▶ **What you will do**: The lines from the top of the material below through the line containing "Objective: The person" are to be printed exactly, with pictures omitted.

▶ **Data block**:
———

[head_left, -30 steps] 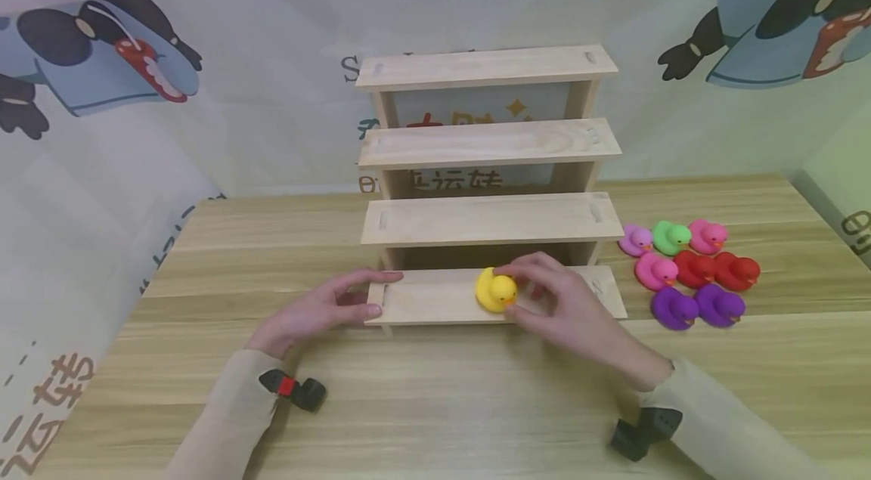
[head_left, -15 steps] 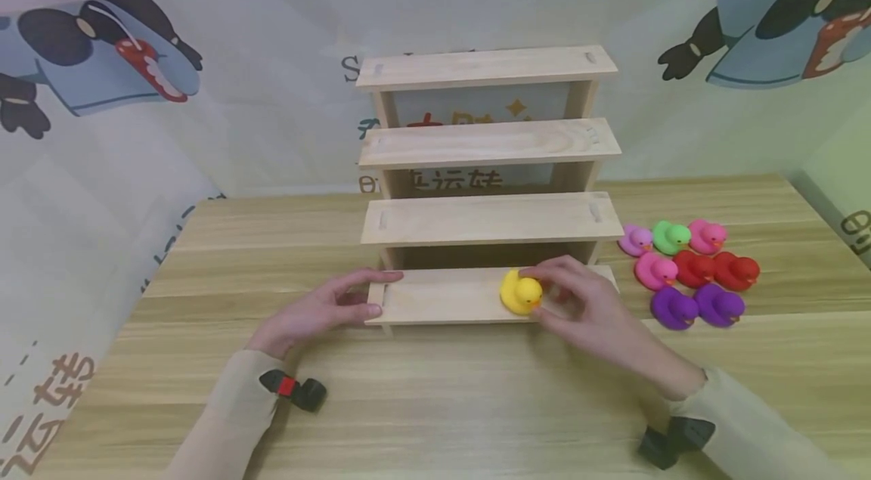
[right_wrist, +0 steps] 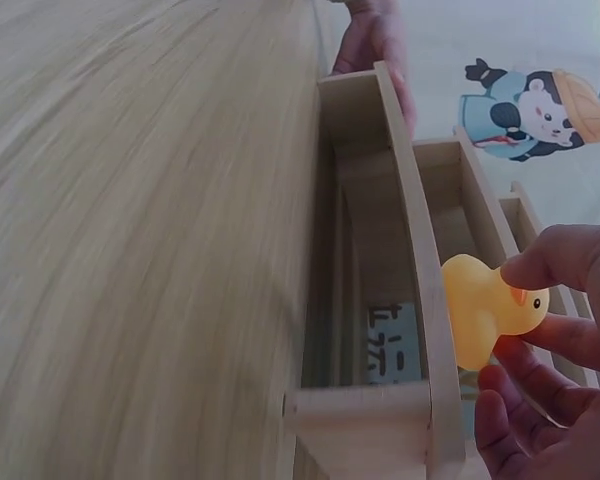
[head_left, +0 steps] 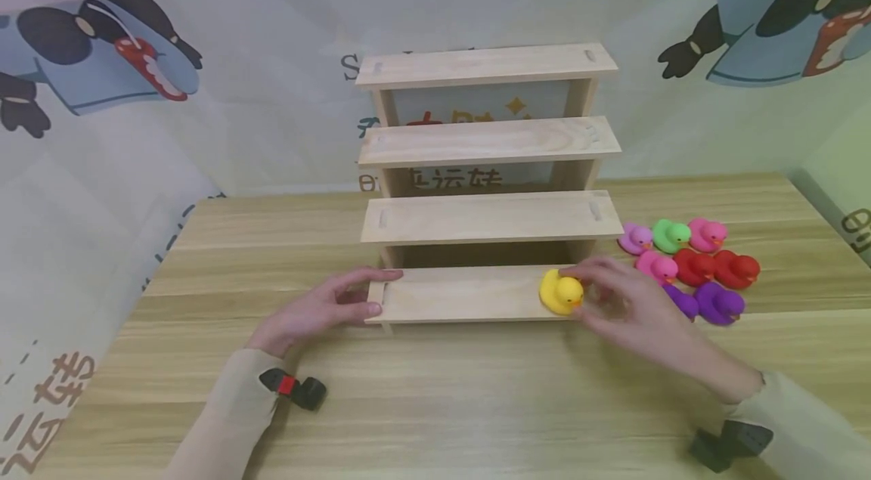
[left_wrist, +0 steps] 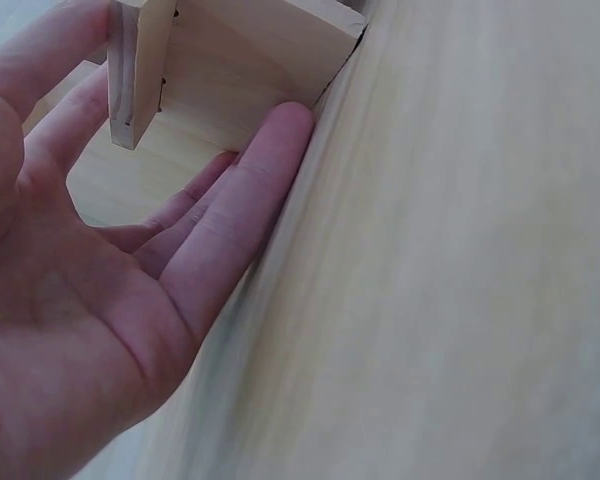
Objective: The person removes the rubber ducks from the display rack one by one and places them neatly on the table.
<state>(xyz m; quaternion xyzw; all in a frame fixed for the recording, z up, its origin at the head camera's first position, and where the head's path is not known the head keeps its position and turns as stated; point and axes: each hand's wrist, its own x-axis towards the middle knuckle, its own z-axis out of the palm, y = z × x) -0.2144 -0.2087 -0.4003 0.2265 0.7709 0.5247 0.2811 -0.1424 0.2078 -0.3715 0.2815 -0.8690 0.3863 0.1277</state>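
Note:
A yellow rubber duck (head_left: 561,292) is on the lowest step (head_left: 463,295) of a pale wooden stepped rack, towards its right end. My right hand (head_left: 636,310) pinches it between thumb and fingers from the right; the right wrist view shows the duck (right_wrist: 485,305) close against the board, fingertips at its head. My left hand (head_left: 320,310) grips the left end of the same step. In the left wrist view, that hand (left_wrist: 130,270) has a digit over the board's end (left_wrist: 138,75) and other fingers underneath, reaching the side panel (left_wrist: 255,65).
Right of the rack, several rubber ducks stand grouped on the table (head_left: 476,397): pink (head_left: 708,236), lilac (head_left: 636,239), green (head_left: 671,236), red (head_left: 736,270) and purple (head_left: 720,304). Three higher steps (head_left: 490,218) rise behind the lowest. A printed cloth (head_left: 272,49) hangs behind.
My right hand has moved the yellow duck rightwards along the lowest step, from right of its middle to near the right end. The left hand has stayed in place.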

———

▶ **Expected answer**:
[head_left, -30 steps] 
[head_left, -15 steps] 
[right_wrist, +0 steps] 
[head_left, +0 steps] 
[left_wrist, +0 steps] 
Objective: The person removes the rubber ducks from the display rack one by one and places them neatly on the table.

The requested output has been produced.